La cara de don Julio se mostraba descompuesta, quitó su sombrero, lo agitó contra la baranda y exclamó:

—¡Terca, mujer! Esto pudo ser diferente.

Nora miró la escena desconcertada, y más aún cuando vio que una lágrima corrió por el rostro del viejo, una que no pudo esconder, aunque la limpió con rapidez.

—Pagaré el entierro y todo lo necesario. En una hora vendrán a buscar el cuerpo de su hija para prepararla. —Se dirigió a los abuelos—. Y tú… —Miró a Nora—. Tú te vienes conmigo.

—¿A dónde? ¿Qué le pasa? Yo no iré a ninguna parte. Usted es un desgraciado que le arruinó la vida a mi mamá.

—Mira, muchachita —dijo molesto entre dientes—. No hables de cosas que no sabes ni entiendes. Te vas conmigo y punto —ordenó tomándola por el brazo.

—¡Que no me voy con usted a ninguna parte! —gritó y sacudió su brazo, alejándose del alcance del don.

—Pues no tienes opción. ¿Quién va a cuidar de tus abuelos? ¿Acaso crees que con tu paga del ambulatorio podrás cubrir los gastos? Lo que ganas allí no alcanza ni para comer.

—Yo puedo mantener a mi familia, todavía no sé cómo lo haré, pero ¡no aceptaré nada suyo!

—Entonces no me dejas opción. A casa de tus abuelos no llegará nada. ¡Nada! Ni una gota de agua siquiera. Así que la culpable de su muerte serás tú, con ese orgullo de porquería que de nada le sirvió a tu mamá.

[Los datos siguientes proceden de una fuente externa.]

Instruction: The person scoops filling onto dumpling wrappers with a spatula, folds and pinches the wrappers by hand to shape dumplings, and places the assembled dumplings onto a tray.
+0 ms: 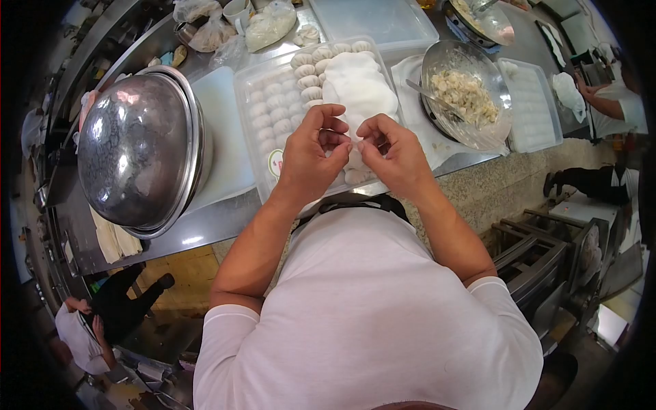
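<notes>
Both hands are raised over a plastic tray (244, 89) that holds rows of pleated dumplings (311, 80) and a pile of thin white wrappers (355, 85). My left hand (318, 147) has its fingers curled, thumb and fingertips pinched together. Close beside it, my right hand (389, 147) is curled the same way, its fingertips almost touching the left ones. Whatever lies between the fingertips is too small to make out. To the right of the hands, a metal bowl (499, 126) contains a chunky pale filling (465, 96) with a metal utensil (434, 96) resting in it.
A large domed metal lid (137, 150) stands at the left, beside a white board (222, 137). Another tray of dumplings (529, 102) sits at the right. Plastic bags (271, 25) lie at the back. Other people (89, 335) are at the far left and right.
</notes>
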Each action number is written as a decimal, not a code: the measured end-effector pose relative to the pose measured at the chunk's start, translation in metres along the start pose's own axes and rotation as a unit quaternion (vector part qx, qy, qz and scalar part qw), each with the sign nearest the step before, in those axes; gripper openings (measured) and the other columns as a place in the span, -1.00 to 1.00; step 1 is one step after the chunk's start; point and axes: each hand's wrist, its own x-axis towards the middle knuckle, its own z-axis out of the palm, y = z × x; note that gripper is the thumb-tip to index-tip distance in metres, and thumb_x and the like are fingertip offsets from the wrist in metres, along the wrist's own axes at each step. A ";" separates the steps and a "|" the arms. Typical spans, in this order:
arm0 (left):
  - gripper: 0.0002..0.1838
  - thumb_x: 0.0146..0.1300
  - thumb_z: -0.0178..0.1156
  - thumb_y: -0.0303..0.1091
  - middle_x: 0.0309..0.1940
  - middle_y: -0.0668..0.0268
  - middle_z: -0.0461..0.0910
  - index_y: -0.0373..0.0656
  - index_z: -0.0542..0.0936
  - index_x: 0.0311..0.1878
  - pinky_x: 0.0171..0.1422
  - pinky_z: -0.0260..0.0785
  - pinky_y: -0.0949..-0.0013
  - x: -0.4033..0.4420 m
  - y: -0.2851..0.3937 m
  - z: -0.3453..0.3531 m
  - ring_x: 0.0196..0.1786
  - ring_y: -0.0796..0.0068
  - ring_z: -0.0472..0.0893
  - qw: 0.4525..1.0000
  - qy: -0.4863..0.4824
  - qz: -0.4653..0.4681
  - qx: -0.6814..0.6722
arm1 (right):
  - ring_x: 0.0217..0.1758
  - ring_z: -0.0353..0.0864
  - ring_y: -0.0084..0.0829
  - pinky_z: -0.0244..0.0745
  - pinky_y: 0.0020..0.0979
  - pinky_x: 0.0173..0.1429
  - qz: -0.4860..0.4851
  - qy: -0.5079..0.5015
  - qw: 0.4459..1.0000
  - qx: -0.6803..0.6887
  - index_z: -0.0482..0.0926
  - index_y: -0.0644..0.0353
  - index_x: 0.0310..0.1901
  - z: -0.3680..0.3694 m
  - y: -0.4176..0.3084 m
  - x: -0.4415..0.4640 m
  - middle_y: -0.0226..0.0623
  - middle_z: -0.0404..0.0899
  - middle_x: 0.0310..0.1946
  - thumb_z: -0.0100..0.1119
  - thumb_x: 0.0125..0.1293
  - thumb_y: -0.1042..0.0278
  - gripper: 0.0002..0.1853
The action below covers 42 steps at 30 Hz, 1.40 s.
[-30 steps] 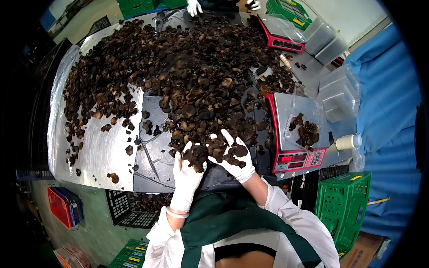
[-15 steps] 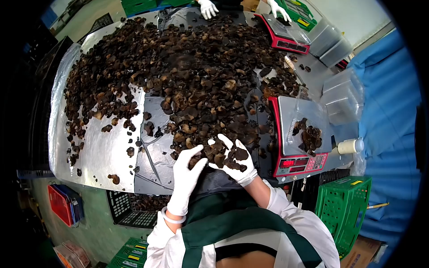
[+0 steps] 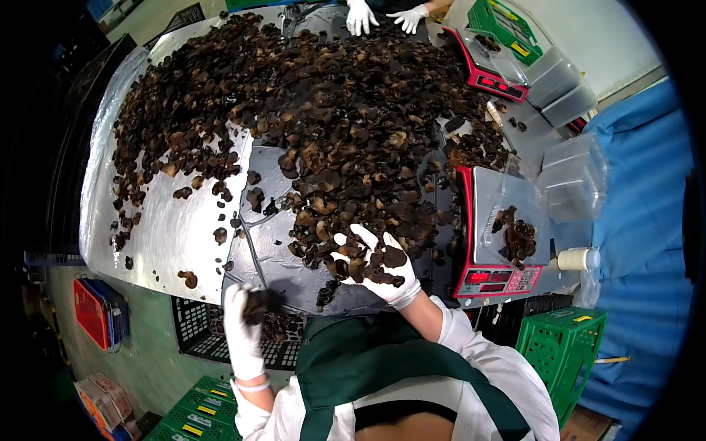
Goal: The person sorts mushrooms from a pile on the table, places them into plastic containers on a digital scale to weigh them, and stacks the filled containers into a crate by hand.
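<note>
Left grip (image 3: 241, 327) clasps dark pieces (image 3: 255, 307); right grip (image 3: 396, 289), open, cradles more; scale digits (image 3: 479, 278) illegible.

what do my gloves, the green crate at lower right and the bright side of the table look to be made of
White gloves: thin matte rubber, perhaps latex or nitrile, judging by the snug fit
Green crate: rigid plastic, from its moulded, perforated walls
Table: smooth metal, likely steel, from the silvery glare

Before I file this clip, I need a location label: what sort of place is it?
Probably a food-packing room: a table heaped with dark, mushroom-like pieces, digital scales and clear tubs.
</note>
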 end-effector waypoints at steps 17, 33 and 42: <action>-0.40 0.34 -0.04 0.00 0.37 0.25 0.31 0.00 0.29 0.40 0.42 0.12 0.04 0.004 -0.044 0.037 0.42 0.16 0.25 0.938 -0.094 -0.098 -0.319 | 0.37 0.30 -0.06 0.15 0.16 0.39 -0.094 0.220 0.967 -0.087 0.37 -0.07 0.30 0.001 0.008 -0.003 -0.17 0.38 0.28 -0.01 0.37 0.18 -0.54; -0.39 0.29 0.07 -0.36 0.37 0.17 0.27 -0.05 0.23 0.42 0.39 0.25 -0.02 0.013 -0.092 0.190 0.37 0.16 0.33 0.892 -0.313 -0.211 -0.248 | 0.34 0.35 0.01 0.41 0.23 0.19 -0.232 0.143 0.950 -0.153 0.28 0.04 0.35 0.020 -0.056 -0.097 -0.10 0.35 0.29 -0.22 0.48 0.05 -0.51; -0.61 0.39 0.11 -0.29 0.07 0.32 0.50 -0.12 0.39 0.24 0.18 0.41 0.30 -0.007 -0.137 0.345 0.08 0.40 0.50 0.894 -0.382 -0.183 -0.148 | 0.09 0.57 -0.21 0.52 -0.14 0.11 -0.511 0.235 0.744 -0.361 0.48 0.20 0.01 0.092 -0.195 -0.203 -0.14 0.57 -0.02 -0.22 0.49 -0.12 -0.50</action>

—Respete la memoria de mi hija. Usted sabe que siempre fue una mujer decente, don Julio. No tiene derecho a hablar de su orgullo, pues eso fue lo único que jamás le pudo quitar, su dignidad. Y nuestra Nora es igual —explicó el abuelo indignado.

—Pues la dignidad no pone comida en el plato, mi viejo, ni paga las medicinas que pudieron salvar a su hija. Son unos orgullosos, unos tontos. Allí está Norma muerta… Esto no era necesario.

—Pues ella estaba en su derecho de decidir qué hacer con su vida y qué aceptar —respondió Nora llena de enojo.